Your assignment ▸ Give the number of lines in the entries below that contain "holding". Write nothing besides it.

Stored items ▸
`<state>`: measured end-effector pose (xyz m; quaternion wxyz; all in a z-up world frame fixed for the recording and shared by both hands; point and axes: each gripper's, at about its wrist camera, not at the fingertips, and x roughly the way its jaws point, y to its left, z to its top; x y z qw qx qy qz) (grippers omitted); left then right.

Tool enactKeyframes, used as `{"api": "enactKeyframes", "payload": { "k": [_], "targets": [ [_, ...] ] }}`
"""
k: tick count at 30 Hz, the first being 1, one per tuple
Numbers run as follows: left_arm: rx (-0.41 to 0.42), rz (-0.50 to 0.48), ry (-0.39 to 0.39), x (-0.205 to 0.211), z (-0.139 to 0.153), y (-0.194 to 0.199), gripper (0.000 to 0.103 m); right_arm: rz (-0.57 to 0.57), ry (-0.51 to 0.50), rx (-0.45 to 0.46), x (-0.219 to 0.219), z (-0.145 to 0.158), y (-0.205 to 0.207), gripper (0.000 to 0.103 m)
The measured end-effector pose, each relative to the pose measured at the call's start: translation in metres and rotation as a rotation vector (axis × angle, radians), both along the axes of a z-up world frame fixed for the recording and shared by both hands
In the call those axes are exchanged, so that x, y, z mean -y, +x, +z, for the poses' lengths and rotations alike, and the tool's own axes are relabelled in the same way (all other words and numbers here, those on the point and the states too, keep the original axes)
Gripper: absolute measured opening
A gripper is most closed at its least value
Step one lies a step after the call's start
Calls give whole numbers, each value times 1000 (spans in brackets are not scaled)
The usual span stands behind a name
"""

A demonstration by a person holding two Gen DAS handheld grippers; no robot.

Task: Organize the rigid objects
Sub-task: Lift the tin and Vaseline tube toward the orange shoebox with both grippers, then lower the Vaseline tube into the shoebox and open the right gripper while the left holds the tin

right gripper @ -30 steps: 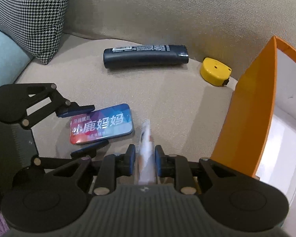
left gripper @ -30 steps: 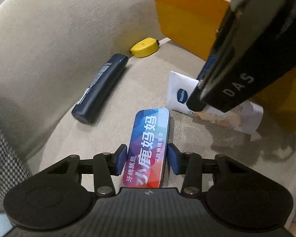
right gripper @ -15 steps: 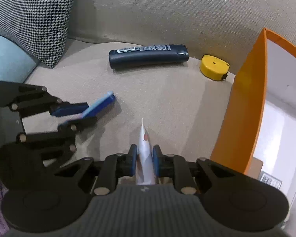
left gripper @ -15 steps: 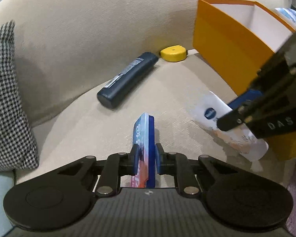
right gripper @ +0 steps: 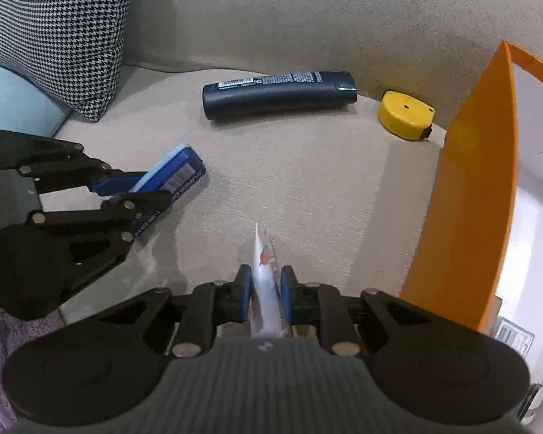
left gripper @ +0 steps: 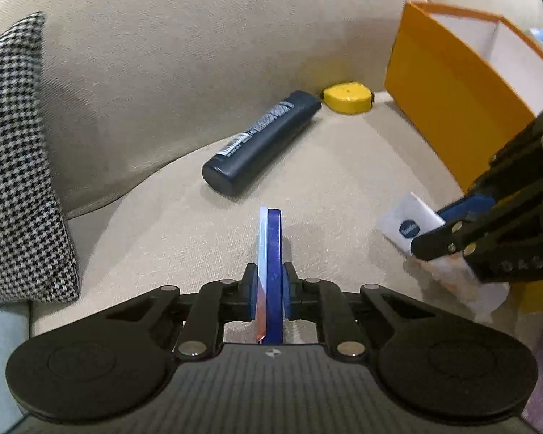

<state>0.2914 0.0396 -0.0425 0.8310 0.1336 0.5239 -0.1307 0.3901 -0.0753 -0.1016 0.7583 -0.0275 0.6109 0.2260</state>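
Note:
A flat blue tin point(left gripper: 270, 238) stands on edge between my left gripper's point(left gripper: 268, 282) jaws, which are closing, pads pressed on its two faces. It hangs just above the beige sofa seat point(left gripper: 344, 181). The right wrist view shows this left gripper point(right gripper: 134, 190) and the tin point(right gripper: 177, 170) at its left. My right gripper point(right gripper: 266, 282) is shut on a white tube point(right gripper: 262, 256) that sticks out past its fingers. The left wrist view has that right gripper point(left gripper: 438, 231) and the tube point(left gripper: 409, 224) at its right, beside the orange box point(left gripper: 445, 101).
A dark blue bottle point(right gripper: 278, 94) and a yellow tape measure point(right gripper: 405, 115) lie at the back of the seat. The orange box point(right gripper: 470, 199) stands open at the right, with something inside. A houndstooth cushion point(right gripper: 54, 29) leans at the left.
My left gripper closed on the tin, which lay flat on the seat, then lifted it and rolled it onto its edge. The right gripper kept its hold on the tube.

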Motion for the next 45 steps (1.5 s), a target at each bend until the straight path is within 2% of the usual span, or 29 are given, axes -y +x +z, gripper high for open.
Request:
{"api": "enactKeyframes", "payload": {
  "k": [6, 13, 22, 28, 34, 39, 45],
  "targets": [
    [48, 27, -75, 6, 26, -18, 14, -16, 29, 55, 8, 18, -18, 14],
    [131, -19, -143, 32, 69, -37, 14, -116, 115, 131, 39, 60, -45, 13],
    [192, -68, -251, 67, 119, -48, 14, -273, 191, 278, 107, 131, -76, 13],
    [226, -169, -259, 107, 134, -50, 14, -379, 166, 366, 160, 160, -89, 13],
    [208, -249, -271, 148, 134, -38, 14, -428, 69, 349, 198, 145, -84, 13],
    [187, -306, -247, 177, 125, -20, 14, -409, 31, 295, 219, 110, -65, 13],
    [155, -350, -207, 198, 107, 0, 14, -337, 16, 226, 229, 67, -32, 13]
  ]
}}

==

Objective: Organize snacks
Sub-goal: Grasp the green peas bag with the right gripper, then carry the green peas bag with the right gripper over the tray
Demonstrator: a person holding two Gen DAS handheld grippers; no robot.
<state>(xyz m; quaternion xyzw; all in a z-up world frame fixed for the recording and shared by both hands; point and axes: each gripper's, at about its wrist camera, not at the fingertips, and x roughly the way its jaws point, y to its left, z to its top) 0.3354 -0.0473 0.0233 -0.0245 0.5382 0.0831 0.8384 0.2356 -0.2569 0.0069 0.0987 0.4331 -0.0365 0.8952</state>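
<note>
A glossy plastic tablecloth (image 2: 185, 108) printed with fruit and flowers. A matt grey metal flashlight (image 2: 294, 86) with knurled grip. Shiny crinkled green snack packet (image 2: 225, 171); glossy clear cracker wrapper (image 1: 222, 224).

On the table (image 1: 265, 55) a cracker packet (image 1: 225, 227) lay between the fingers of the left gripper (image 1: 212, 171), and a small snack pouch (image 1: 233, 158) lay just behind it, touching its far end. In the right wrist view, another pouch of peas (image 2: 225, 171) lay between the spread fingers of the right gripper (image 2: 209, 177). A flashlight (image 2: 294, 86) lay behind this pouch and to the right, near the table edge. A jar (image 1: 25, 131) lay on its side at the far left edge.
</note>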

Result of the task ▸ 2